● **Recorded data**
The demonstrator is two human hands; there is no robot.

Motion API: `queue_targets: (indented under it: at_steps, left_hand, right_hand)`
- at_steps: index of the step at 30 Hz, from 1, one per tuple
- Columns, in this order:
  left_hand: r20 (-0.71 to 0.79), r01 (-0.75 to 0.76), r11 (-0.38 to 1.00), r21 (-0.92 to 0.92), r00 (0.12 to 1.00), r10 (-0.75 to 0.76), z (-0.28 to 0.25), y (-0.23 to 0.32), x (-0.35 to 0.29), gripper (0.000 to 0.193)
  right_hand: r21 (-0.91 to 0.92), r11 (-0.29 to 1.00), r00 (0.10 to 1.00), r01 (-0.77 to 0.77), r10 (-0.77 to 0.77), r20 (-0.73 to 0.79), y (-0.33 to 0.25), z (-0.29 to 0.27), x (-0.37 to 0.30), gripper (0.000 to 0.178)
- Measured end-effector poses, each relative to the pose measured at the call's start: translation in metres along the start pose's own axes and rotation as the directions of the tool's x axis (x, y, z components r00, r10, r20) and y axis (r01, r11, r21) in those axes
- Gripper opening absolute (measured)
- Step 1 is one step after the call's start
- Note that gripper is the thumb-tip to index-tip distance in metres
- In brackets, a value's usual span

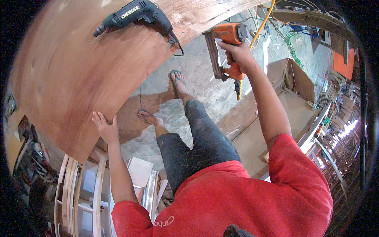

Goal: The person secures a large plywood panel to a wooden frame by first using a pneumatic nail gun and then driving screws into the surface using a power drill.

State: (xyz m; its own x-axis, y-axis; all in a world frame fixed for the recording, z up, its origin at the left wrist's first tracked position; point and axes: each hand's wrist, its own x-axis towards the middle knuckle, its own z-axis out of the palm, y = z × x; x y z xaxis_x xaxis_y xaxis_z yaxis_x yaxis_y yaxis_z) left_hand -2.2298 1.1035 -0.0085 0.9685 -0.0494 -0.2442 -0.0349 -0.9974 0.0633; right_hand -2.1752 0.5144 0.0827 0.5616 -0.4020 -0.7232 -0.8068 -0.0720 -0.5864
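My right hand [239, 55] is closed around the handle of an orange and black nail gun [228, 34], held out over the floor beside the wooden panel. A hose fitting hangs from the bottom of its grip. My left hand [106, 127] lies with fingers spread on the near edge of a large reddish-brown plywood panel [79, 91]. On top of that panel, toward the far side, rests a dark power drill [136, 15], its bit pointing left and its cord trailing off the edge.
Curved wooden frame pieces [73, 193] and white offcuts [140, 172] stand at the lower left. A large brown board box [292, 110] lies to the right. A yellow hose [262, 23] and a coiled green hose [292, 47] run at the back. An orange sheet [343, 63] leans far right.
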Motion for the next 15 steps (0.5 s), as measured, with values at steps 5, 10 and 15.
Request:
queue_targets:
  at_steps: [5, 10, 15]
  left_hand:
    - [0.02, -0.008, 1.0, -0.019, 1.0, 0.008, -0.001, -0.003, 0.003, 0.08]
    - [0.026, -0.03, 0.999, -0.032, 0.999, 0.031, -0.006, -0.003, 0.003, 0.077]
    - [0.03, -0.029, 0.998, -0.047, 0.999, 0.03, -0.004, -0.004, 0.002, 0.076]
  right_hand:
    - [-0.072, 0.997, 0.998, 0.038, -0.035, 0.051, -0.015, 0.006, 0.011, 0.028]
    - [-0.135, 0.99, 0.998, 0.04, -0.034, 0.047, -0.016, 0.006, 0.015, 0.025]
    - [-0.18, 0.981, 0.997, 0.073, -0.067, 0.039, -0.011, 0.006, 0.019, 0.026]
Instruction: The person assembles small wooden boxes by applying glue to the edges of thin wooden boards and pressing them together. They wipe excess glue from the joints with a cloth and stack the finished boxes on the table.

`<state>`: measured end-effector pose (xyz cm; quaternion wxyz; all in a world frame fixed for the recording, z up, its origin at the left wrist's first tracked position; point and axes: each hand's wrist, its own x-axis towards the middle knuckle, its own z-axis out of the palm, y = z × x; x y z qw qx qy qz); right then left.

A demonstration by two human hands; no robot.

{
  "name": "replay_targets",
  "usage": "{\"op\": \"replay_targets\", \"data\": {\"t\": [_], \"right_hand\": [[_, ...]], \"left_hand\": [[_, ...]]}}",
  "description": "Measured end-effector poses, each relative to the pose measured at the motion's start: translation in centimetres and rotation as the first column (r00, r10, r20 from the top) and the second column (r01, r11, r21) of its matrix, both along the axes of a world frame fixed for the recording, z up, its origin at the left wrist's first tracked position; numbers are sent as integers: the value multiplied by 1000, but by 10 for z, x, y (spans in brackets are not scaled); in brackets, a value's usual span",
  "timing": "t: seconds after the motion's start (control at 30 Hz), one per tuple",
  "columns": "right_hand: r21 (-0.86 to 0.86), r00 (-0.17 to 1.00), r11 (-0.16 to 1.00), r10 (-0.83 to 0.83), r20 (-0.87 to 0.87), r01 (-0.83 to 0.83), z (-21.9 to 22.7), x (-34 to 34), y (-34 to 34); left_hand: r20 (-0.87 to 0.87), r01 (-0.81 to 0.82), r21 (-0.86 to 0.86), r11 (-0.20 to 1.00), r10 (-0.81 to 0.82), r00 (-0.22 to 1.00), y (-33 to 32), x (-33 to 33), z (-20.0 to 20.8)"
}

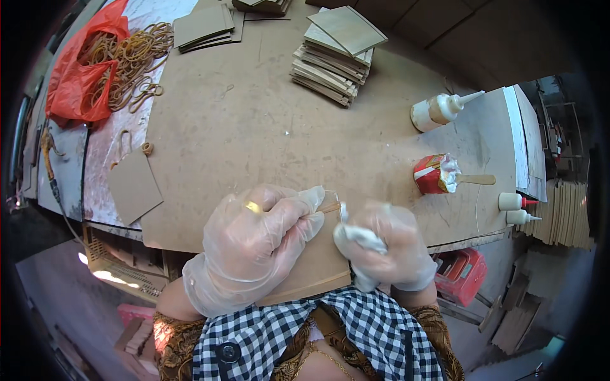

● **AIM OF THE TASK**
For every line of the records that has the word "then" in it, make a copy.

● **SOLUTION FOR THIS EXERCISE**
Goal: The person secures a large plywood panel to a wooden frame by first using a pneumatic nail gun and then driving screws into the surface using a power drill.
`<state>`: measured end-effector pose (xyz cm; quaternion wxyz; all in a world frame fixed for the recording, z up, its origin at the left wrist's first tracked position; point and axes: each hand's wrist, its own x-axis towards the middle knuckle, its own z-axis out of the palm, y = z × x; x y z qw qx qy qz); right then left.

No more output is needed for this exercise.